-- Task statement --
Transcribe the records underneath word for word, and leave no line out.

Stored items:
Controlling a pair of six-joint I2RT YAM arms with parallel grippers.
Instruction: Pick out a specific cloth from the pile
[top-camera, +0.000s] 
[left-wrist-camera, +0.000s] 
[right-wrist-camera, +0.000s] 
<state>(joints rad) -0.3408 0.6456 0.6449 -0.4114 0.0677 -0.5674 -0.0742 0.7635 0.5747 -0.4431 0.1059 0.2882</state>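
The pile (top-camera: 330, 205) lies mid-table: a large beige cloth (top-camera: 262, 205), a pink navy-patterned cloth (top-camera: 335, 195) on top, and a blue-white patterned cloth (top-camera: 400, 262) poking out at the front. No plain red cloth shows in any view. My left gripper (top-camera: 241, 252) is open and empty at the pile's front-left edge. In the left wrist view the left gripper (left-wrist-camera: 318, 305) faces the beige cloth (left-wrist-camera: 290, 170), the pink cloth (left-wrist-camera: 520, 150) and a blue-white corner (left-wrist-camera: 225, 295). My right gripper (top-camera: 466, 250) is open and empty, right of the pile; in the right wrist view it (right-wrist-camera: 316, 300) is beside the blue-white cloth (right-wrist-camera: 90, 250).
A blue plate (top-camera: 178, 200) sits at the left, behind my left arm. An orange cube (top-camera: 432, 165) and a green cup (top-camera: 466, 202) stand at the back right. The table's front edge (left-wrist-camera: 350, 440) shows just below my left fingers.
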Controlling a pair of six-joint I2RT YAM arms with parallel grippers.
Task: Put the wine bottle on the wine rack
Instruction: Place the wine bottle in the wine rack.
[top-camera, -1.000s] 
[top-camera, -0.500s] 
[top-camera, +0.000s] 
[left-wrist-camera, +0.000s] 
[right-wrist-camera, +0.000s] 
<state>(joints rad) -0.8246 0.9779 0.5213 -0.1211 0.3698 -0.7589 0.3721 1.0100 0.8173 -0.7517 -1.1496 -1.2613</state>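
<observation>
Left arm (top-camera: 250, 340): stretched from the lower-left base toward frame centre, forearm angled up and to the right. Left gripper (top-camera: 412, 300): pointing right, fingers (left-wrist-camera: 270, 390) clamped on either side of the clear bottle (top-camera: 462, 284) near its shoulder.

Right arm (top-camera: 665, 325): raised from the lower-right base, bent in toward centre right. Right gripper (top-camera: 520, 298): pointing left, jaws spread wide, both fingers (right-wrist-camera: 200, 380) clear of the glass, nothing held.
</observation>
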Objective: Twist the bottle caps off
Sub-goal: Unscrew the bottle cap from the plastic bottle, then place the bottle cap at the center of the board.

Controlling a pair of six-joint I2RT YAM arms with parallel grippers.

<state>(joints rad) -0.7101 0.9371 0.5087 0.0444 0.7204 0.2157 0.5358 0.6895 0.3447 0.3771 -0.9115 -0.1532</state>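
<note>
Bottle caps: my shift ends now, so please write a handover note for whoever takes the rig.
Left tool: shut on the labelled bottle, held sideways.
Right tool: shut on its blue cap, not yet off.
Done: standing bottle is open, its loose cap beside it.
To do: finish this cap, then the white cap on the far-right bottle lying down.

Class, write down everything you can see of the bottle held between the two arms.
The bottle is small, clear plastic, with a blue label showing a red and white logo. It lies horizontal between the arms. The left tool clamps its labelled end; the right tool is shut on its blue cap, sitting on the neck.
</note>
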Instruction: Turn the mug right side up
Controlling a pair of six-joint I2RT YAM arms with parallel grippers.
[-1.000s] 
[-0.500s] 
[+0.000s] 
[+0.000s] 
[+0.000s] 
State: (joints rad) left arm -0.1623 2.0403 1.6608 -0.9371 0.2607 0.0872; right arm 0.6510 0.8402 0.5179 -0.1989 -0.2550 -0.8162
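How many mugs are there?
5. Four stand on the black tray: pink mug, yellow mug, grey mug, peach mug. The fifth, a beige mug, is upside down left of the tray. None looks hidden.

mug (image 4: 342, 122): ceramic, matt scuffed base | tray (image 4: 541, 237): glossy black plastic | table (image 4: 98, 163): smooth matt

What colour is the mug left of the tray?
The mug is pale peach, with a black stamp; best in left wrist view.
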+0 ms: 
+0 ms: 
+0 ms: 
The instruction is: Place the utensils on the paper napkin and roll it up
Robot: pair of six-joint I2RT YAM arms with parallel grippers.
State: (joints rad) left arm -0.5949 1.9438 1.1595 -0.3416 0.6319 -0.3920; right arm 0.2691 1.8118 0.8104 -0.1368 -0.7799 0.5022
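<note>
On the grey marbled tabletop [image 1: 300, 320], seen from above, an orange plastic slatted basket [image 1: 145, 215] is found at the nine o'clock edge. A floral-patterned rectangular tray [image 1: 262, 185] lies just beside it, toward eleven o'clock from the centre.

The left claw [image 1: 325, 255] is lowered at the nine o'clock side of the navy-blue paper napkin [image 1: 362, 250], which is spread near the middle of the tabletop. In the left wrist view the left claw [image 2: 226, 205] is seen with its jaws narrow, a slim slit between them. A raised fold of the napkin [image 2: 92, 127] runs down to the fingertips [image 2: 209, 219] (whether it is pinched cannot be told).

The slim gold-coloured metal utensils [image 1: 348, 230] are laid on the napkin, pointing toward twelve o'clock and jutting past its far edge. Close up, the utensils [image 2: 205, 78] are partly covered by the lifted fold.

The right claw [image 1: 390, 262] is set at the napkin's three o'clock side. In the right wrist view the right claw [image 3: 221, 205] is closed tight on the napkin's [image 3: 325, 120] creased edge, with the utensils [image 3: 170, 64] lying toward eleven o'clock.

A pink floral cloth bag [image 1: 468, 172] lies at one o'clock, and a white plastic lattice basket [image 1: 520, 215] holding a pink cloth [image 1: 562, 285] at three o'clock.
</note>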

-- Solution for this task --
Controlling a pair of six-joint I2RT YAM arms with parallel grippers.
Instruction: Pick out a specific cloth from the pile
[top-camera, +0.000s] 
[left-wrist-camera, +0.000s] 
[right-wrist-camera, +0.000s] 
<state>(joints rad) -0.3408 0.6456 0.6449 -0.4114 0.0677 -0.5674 -0.0742 0.7635 0.5747 -0.4431 0.1059 0.2882</state>
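The pile (top-camera: 330, 205) lies mid-table: a large beige cloth (top-camera: 262, 205), a pink navy-patterned cloth (top-camera: 335, 195) on top, and a blue-white patterned cloth (top-camera: 400, 262) poking out at the front. No plain red cloth shows in any view. My left gripper (top-camera: 241, 252) is open and empty at the pile's front-left edge. In the left wrist view the left gripper (left-wrist-camera: 318, 305) faces the beige cloth (left-wrist-camera: 290, 170), the pink cloth (left-wrist-camera: 520, 150) and a blue-white corner (left-wrist-camera: 225, 295). My right gripper (top-camera: 466, 250) is open and empty, right of the pile; in the right wrist view it (right-wrist-camera: 316, 300) is beside the blue-white cloth (right-wrist-camera: 90, 250).
A blue plate (top-camera: 178, 200) sits at the left, behind my left arm. An orange cube (top-camera: 432, 165) and a green cup (top-camera: 466, 202) stand at the back right. The table's front edge (left-wrist-camera: 350, 440) shows just below my left fingers.
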Controlling a pair of six-joint I2RT YAM arms with parallel grippers.
Task: Put the wine bottle on the wine rack
Instruction: Place the wine bottle in the wine rack.
[top-camera, -1.000s] 
[top-camera, -0.500s] 
[top-camera, +0.000s] 
[left-wrist-camera, +0.000s] 
[right-wrist-camera, +0.000s] 
<state>(joints rad) -0.8246 0.9779 0.5213 -0.1211 0.3698 -0.7589 0.3721 1.0100 0.8173 -0.7517 -1.1496 -1.2613</state>
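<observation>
Left arm (top-camera: 250, 340): stretched from the lower-left base toward frame centre, forearm angled up and to the right. Left gripper (top-camera: 412, 300): pointing right, fingers (left-wrist-camera: 270, 390) clamped on either side of the clear bottle (top-camera: 462, 284) near its shoulder.

Right arm (top-camera: 665, 325): raised from the lower-right base, bent in toward centre right. Right gripper (top-camera: 520, 298): pointing left, jaws spread wide, both fingers (right-wrist-camera: 200, 380) clear of the glass, nothing held.
</observation>
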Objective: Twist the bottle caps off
Sub-goal: Unscrew the bottle cap from the plastic bottle, then place the bottle cap at the center of the board.

Controlling a pair of six-joint I2RT YAM arms with parallel grippers.

<state>(joints rad) -0.7101 0.9371 0.5087 0.0444 0.7204 0.2157 0.5358 0.6895 0.3447 0.3771 -0.9115 -0.1532</state>
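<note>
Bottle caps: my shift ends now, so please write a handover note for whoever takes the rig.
Left tool: shut on the labelled bottle, held sideways.
Right tool: shut on its blue cap, not yet off.
Done: standing bottle is open, its loose cap beside it.
To do: finish this cap, then the white cap on the far-right bottle lying down.

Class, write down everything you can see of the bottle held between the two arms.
The bottle is small, clear plastic, with a blue label showing a red and white logo. It lies horizontal between the arms. The left tool clamps its labelled end; the right tool is shut on its blue cap, sitting on the neck.
</note>
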Instruction: Turn the mug right side up
Controlling a pair of six-joint I2RT YAM arms with parallel grippers.
[-1.000s] 
[-0.500s] 
[+0.000s] 
[+0.000s] 
[+0.000s] 
State: (joints rad) left arm -0.1623 2.0403 1.6608 -0.9371 0.2607 0.0872; right arm 0.6510 0.8402 0.5179 -0.1989 -0.2550 -0.8162
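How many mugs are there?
5. Four stand on the black tray: pink mug, yellow mug, grey mug, peach mug. The fifth, a beige mug, is upside down left of the tray. None looks hidden.

mug (image 4: 342, 122): ceramic, matt scuffed base | tray (image 4: 541, 237): glossy black plastic | table (image 4: 98, 163): smooth matt

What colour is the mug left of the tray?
The mug is pale peach, with a black stamp; best in left wrist view.
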+0 ms: 
+0 ms: 
+0 ms: 
The instruction is: Place the utensils on the paper napkin and roll it up
Robot: pair of six-joint I2RT YAM arms with parallel grippers.
State: (joints rad) left arm -0.5949 1.9438 1.1595 -0.3416 0.6319 -0.3920; right arm 0.2691 1.8118 0.8104 -0.1368 -0.7799 0.5022
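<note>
On the grey marbled tabletop [image 1: 300, 320], seen from above, an orange plastic slatted basket [image 1: 145, 215] is found at the nine o'clock edge. A floral-patterned rectangular tray [image 1: 262, 185] lies just beside it, toward eleven o'clock from the centre.

The left claw [image 1: 325, 255] is lowered at the nine o'clock side of the navy-blue paper napkin [image 1: 362, 250], which is spread near the middle of the tabletop. In the left wrist view the left claw [image 2: 226, 205] is seen with its jaws narrow, a slim slit between them. A raised fold of the napkin [image 2: 92, 127] runs down to the fingertips [image 2: 209, 219] (whether it is pinched cannot be told).

The slim gold-coloured metal utensils [image 1: 348, 230] are laid on the napkin, pointing toward twelve o'clock and jutting past its far edge. Close up, the utensils [image 2: 205, 78] are partly covered by the lifted fold.

The right claw [image 1: 390, 262] is set at the napkin's three o'clock side. In the right wrist view the right claw [image 3: 221, 205] is closed tight on the napkin's [image 3: 325, 120] creased edge, with the utensils [image 3: 170, 64] lying toward eleven o'clock.

A pink floral cloth bag [image 1: 468, 172] lies at one o'clock, and a white plastic lattice basket [image 1: 520, 215] holding a pink cloth [image 1: 562, 285] at three o'clock.
</note>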

The exercise is done, with nothing left to add.